Lord Devene’s second wife, whom he married within ten months of Clara’s death, was, he understood, a German of good family, who had filled the place of companion to a dowager lady of title. He had married her, so Rupert heard, on what he called scientific principles; in short, because German women were supposed to be models of the domestic virtues. But why she had married Lord Devene he had no idea, unless it were because he was Lord Devene. The results had not been quite satisfactory; indeed, as these letters showed, marriage on scientific principles had, in this case, proved a dismal failure.
Of course all this was much to his own temporal advantage, but the fact gave Rupert little joy; indeed, he would have been glad without reservation if his cousin Devene were at that moment the father of a flourishing family of sons. He did not want to succeed to the wealth and title, should he live to do so; he had no liking for this kind of inherited pomp which he had done nothing to earn, or for the life that it would involve. With the mysterious sixth sense, which most of us have in greater or less degree, he understood, indeed he was sure, that these honours and riches would bring him no happiness; moreover, for reasons that the reader can guess, he detested the very name of Devene. Still this was the present situation, and he could only hope that it might change.
For the rest, his cousin, the handsome, pleasure-loving, sensuous-natured, and unprincipled Dick Learmer, of whom Edith spoke in her letter, had so far closely followed the course which he would have predicted for him. On his mother’s death he had come into his moderate fortune of about £1,000 a year, and dissipated it with graceful ease. Now he was hanger-on and head bottle-washer to Lord Devene, the worst fate, Rupert reflected, that could befall most men, and one that was in no way improved by the prospect of becoming a dummy member of Parliament; a puppet who must dance in whatever fashion pleased his patron and paymaster. Rupert remembered also that some years before he had heard talk of an engagement between Dick and their cousin Edith. If there was ever any truth in this rumour, evidently it had come to nothing. Probably there was some truth once, for he remembered that even when she was still a girl Dick always appeared to be attached to Edith, an affection which she seemed to reciprocate. Doubtless if this surmise were correct, she had shown her good sense by putting an end to the affair when she came to know the man’s true character.

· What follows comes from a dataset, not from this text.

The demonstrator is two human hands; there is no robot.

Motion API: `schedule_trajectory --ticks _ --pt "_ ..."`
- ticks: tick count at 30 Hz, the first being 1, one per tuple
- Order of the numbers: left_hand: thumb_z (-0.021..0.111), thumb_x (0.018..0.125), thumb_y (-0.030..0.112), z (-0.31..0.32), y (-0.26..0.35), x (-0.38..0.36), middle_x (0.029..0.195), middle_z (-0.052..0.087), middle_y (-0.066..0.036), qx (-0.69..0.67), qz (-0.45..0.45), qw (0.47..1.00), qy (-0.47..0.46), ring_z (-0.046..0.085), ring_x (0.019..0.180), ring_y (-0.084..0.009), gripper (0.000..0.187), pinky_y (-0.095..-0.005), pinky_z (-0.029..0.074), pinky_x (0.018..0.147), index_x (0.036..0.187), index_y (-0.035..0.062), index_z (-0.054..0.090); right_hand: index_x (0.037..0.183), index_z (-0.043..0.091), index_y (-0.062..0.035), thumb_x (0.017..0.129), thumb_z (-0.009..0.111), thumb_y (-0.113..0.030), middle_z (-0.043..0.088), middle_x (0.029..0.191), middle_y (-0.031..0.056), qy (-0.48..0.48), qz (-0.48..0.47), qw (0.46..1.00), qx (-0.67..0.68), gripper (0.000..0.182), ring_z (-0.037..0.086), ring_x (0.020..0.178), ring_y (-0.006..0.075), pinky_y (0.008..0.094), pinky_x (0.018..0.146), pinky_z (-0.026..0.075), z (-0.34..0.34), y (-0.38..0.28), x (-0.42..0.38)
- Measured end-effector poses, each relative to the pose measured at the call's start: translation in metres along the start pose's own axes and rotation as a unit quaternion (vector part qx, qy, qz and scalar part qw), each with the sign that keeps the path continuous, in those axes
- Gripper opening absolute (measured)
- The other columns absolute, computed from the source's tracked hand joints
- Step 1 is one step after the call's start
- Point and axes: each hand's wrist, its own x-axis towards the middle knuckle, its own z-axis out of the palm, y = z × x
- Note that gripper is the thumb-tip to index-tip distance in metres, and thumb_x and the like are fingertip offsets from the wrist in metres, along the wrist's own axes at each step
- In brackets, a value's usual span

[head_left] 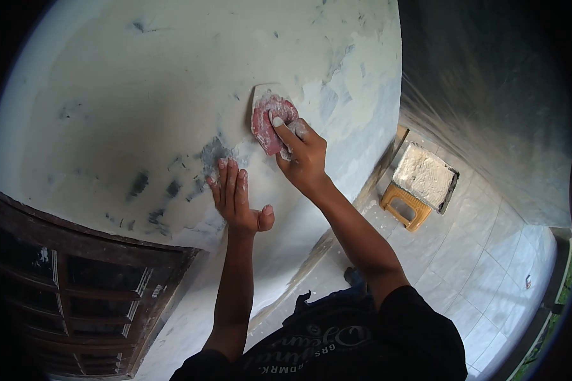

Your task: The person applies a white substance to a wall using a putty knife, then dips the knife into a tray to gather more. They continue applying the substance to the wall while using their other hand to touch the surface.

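Observation:
My right hand (306, 155) grips a red plastic putty scraper (267, 124), its thumb lying across the face. White putty is smeared over the scraper, which is held at the wall (171, 70); whether its edge touches cannot be made out. Lower and to the left, my left hand (236, 200) is spread against the wall, fingers pointing up and thumb out to the side. Putty dust coats its fingertips. Just above those fingertips is a dark grey patch (215, 152), with more dark marks to the left.
A dark wooden window frame (63, 279) borders the wall at lower left. On the tiled floor (470, 254) at right, a yellow plastic stool (408, 213) stands by a tray (452, 184) of white putty. A second wall (483, 127) rises behind.

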Motion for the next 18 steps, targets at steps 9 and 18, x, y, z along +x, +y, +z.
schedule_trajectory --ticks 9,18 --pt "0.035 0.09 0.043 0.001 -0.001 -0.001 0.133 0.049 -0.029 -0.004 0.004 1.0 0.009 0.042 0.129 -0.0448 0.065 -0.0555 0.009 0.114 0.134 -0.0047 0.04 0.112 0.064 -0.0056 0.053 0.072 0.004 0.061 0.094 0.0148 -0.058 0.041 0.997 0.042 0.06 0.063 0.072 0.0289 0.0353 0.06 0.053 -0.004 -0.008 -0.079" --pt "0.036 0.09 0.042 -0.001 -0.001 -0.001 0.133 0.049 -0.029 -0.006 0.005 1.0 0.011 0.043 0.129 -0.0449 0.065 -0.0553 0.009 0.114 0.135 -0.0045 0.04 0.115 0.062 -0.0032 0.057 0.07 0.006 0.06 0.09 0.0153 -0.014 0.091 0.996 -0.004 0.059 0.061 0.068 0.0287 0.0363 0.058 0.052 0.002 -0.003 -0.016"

As for Edith herself, by an arrangement, of which he did not quite understand the details, but that seemed to be convenient to them both, financially and otherwise, for the last five years she had been living in his mother’s house, whither she migrated on the death of Mrs. Learmer. Although in her letters to him his mother never wrote of her with enthusiasm, on the other hand, she never complained of her, unless it were a complaint to say that Edith seemed dissatisfied with her prospects and position in life, which, she added, was not wonderful when her great beauty and considerable talents were taken into account. How did it happen, Rupert wondered, that a person who was said to be so lovely, and, to judge from her photographs, with justice; so clever also, had reached her present age without marrying? Probably it was because she had met nobody whom she cared about, and if so, this did credit to her heart, as the breaking off of her relations with Dick, if they ever existed, had done to her common-sense.
Well, doubtless he would soon find out all about these matters for himself, and—the steamer was starting. With a sigh Rupert put his letters into his pocket and went on deck. In the east the sun rose, a huge, golden ball, and its straight, powerful rays struck full on the colossi seated above the door of Abu-Simbel, and penetrated in spears of light far into the temple’s mysterious and pillared depths. As they smiled on him when first he saw them, so those solemn, stony giants smiled on him in farewell. He wondered whether he would ever look on them again, these hoary monuments that had stared their adieux to so many generations of Egyptians, Greeks, Romans, Persians, Saracens, and Christian men. He did not know, and yet again that sixth sense told him that he would. So did old Bakhita, for when a few minutes afterwards they steamed past her hut, she stood upon the bank and called to him:
“Farewell, Rupert Bey! farewell for a little while—till you come once more!”
He waved his hand and watched her tall figure until a bend of the river hid it, then, feeling drowsy at last, Rupert went into his cabin and lay down to sleep.
CHAPTER III.
THE RETURN OF RUPERT
On one very dreary day in late September, Rupert, after an absence of nearly twelve years, again set foot on English soil. His ship was due at Plymouth early in the morning, and, as at about ten o’clock on the previous night he had been engaged in watching the Ushant light blinking fiercely upon the horizon until at last it went out like a dying lamp, he expected to land there by nine o’clock at the latest. But although the night seemed clear enough as he smoked his pipe before turning in and counted the lamps, green and red, of the many vessels bearing down this ocean highway to make Ushant, and passing some of them, within a few hundred yards of the liner; afterwards in the mouth of the Channel the fog came down.
Like most old travellers on the sea, at the change of speed of the engines he awoke instantly. Then the syren began its melancholy hooting, repeated at intervals of two minutes. Rising, Rupert looked through his open porthole to find that they had run into a bank of dense fog through which they must pass dead-slow for hours, screaming their apprehensions into the white and woolly gloom, whence from time to time they were answered by other vessels as frightened as themselves.